Development of rustc_codegen

Development of rustc_codegen_gcc #2

30 Jan 2025

A couple months ago, I wrote an article that described the challenges we had to do the previous sync from the Rust repo to rustc_codegen_gcc. (if you don’t know what a sync is, please read that blog article). We also had many issues with the latest sync and this post will describe what they were and how they were fixed.

Undefined function errors

The first error we had was about some functions that could not be found by the linker, including some alloc functions like __rust_alloc. It turned out that this was caused by some changes made in the LLVM codegen regarding the visibility set on functions that were not copied in the GCC codegen.
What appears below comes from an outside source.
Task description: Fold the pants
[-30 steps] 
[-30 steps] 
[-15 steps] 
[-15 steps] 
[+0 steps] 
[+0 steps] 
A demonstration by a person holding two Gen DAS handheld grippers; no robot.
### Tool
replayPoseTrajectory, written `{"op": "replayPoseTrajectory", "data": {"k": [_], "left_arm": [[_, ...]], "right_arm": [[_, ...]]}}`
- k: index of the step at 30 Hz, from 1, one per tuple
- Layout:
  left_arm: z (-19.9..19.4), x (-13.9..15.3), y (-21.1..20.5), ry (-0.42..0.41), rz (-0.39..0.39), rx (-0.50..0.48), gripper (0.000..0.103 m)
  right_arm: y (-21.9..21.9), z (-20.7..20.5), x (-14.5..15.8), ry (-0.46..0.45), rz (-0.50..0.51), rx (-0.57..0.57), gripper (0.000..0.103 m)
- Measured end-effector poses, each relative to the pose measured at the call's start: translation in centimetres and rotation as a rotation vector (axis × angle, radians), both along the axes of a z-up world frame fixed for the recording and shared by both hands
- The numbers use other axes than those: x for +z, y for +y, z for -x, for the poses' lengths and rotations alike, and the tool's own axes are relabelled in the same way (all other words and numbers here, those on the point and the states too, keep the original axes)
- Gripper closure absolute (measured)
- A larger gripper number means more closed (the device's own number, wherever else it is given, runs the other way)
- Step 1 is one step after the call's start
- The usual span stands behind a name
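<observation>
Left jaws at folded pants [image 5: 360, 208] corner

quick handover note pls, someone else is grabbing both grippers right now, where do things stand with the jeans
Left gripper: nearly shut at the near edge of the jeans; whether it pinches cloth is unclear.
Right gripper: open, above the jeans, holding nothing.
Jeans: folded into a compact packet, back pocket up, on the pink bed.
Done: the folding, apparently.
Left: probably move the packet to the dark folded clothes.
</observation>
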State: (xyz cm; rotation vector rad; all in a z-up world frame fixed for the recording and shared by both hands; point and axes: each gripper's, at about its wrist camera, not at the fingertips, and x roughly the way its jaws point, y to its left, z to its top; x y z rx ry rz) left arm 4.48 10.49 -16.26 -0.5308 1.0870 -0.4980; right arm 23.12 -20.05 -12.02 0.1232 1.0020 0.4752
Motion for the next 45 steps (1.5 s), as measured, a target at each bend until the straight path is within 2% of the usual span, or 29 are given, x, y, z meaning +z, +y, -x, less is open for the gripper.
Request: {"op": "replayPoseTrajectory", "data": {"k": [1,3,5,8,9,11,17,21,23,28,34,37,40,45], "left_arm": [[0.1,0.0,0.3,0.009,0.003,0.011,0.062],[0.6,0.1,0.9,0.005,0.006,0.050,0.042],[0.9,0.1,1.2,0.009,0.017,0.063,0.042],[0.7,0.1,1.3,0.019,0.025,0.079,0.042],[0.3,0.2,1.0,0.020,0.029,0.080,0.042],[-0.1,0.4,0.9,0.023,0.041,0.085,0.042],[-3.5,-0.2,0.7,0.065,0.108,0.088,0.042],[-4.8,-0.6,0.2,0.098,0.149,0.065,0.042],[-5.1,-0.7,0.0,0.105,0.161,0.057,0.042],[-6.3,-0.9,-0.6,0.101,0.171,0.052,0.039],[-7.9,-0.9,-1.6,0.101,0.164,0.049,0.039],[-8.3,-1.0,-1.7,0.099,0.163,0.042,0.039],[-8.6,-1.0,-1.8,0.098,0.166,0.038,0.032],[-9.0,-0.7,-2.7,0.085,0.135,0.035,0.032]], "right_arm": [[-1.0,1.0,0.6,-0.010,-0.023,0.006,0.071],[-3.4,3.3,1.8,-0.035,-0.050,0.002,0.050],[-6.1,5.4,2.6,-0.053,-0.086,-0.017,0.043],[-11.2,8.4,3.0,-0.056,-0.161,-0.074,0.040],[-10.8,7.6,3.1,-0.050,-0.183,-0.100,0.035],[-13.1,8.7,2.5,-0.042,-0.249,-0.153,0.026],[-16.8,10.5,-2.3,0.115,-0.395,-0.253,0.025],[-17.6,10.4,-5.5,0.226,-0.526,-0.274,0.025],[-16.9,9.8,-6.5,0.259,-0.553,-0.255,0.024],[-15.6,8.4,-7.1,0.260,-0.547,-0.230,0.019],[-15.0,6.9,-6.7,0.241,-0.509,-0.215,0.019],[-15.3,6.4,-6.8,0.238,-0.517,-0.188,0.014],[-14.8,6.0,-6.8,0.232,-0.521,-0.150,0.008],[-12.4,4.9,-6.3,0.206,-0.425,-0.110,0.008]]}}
We plan some day to reduce the duplication between both codegens in order to avoid this kind of issues in the future.

AVX-512 tests failing

Like I explained in the previous article about the development of this project, we had some issues with AVX-512. While I mentioned in that article that I might pause the work on AVX-512 to be able to progress faster on the project, I’m glad I didn’t skip fixing this issue since I learned something important. Indeed, while some AVX-512 tests were failing, it wasn’t caused by these intrinsics. It was actually caused by this fact that I didn’t know: GCC seems to allocate some expressions on the stack even when I do not specifically ask it to do so. The tests would crash with a stack overflow and upon inspection, I saw that they tried to allocate way too much space on the stack. By looking at the GIMPLE dumps, I noticed that it would create thousands of vector variables, many of them being constants and having the same value. I don’t know why GCC wasn’t able to optimize that: perhaps it just gives up when there are too many variables? In the end, I fixed this issue by explicitly asking GCC to create a variable instead of reusing the same expression in multiple places in order to control how many variables would actually be created on the stack. I suspect I have this issue in other places and I’ll fix it when I see this problem again.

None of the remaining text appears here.